Enterprise Workflows & Use Cases
Numerous studies have cited the overwhelming failure of AI pilots, while others have also highlighted the need for AI to operate at the core of enterprise workflows to enable scalable adoption. [1] [2] To better understand this phenomenon and the associated assertion, some analysis of enterprise workflows is required. These workflows are:
A. Dynamic and long-running
B. Possess a plethora of APIs, databases and services
C. Oftentimes are constrained by business policies and/or regulations
For an agent to function effectively, given these above characteristics, naturally demands an expanded model context, which state-of-the-art frontier LLMs certainly possess, but at what tradeoff? Increased hallucinations, token consumption? Further, can LLMs be equipped with an intelligent guide, GPS, to enable agentic AI execution at the core of the workflow, driving more desirable outcomes? We tested these hypotheses by designing and building agents, equipped with pertinent agent logic, for IBM offerings fully considering the above characteristics. These offerings pertain to some of the most challenging tasks confronting subject matter experts who own various stages of the enterprise software delivery lifecycle for mission critical workloads including:
- Understanding applications written in legacy code (Cobol / PL/1)
- Expediting test generation for developers
- Proactively responding to incidents and enabling shift-left app resiliency
- Automating compliance modernization for critical environments
Before examining each of these domains in detail, let us define what characterizes agent logic. Agent logic is software primitives, such as knowledge graphs, algorithms, program analysis libraries, which operate at the agentic layer (within an agent harness) and can intentionally steer the LLM in the direction of the enterprise workflow, reducing the context space. In so doing, have strong tendency to drive more performant outcomes in a more cost-effective manner. Let us now examine how agent logic is able to achieve such outcomes in each of the above four domains.
- Understanding applications written in legacy code (Cobol / PL/1) - program analysis.[3]
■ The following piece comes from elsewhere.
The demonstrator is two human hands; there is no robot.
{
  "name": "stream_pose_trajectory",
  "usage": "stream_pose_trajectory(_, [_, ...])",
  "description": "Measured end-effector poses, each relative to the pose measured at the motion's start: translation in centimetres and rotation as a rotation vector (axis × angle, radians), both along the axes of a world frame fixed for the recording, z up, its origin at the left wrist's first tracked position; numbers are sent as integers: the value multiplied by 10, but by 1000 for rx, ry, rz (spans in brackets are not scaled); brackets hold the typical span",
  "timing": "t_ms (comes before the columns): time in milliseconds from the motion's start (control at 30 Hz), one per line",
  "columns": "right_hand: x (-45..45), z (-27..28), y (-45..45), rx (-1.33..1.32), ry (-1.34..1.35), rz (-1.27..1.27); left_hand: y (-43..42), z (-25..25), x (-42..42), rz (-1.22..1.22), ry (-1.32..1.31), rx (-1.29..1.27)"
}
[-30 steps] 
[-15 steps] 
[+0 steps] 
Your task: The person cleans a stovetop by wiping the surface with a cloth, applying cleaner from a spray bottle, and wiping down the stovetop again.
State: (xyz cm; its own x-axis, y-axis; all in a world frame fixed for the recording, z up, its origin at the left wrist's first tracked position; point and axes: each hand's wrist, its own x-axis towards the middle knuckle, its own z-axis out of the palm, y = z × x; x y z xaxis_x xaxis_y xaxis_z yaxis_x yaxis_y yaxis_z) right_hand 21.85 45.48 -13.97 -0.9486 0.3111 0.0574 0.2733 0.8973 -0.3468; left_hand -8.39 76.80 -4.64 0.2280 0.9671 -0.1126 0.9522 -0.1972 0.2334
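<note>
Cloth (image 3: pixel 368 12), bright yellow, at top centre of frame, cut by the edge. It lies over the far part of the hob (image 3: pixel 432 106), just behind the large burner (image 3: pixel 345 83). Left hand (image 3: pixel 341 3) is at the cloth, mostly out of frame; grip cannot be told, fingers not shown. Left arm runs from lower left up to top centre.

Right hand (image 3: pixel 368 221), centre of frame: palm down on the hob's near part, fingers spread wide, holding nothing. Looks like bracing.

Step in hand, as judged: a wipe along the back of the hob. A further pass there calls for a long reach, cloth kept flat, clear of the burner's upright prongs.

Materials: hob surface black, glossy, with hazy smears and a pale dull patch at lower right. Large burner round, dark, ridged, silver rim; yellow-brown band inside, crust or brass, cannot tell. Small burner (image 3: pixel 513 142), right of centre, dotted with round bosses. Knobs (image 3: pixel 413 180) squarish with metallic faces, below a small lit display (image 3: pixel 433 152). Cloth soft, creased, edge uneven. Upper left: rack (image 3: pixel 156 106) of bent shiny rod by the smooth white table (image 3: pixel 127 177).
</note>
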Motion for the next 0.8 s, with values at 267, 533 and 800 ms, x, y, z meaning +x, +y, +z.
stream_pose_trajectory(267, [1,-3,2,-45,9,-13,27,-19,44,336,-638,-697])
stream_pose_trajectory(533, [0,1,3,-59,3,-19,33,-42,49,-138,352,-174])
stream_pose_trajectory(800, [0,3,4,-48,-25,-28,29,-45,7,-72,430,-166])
IBM watsonx Code assistant for Z (WCA4Z), used to accelerate mainframe application development and modernization with AI and automation, is equipped with an App Insights agent for application understanding - one of the primary focus areas of enterprise clients running mission critical workloads on IBM mainframe. This agent leverages deep static analysis across the application and stores a pre-indexed representation in a database schema that spans hundreds of interrelated tables with complex semantics, allowing the agent to retrieve precise, structured already available information; thereby improving answer accuracy, reducing token usage, and minimizing back-and-forth interactions with the language model (Mistral Medium 250B in this instance). This approach when applied to multiple mission-critical legacy systems (up to 1M lines of code and 1K programs) maintains marginally superior app understanding performance with ~30× lower token consumption than a baseline frontier LLM-only approach.
- Expediting test generation for developers with Aster - program analysis. [4], [5]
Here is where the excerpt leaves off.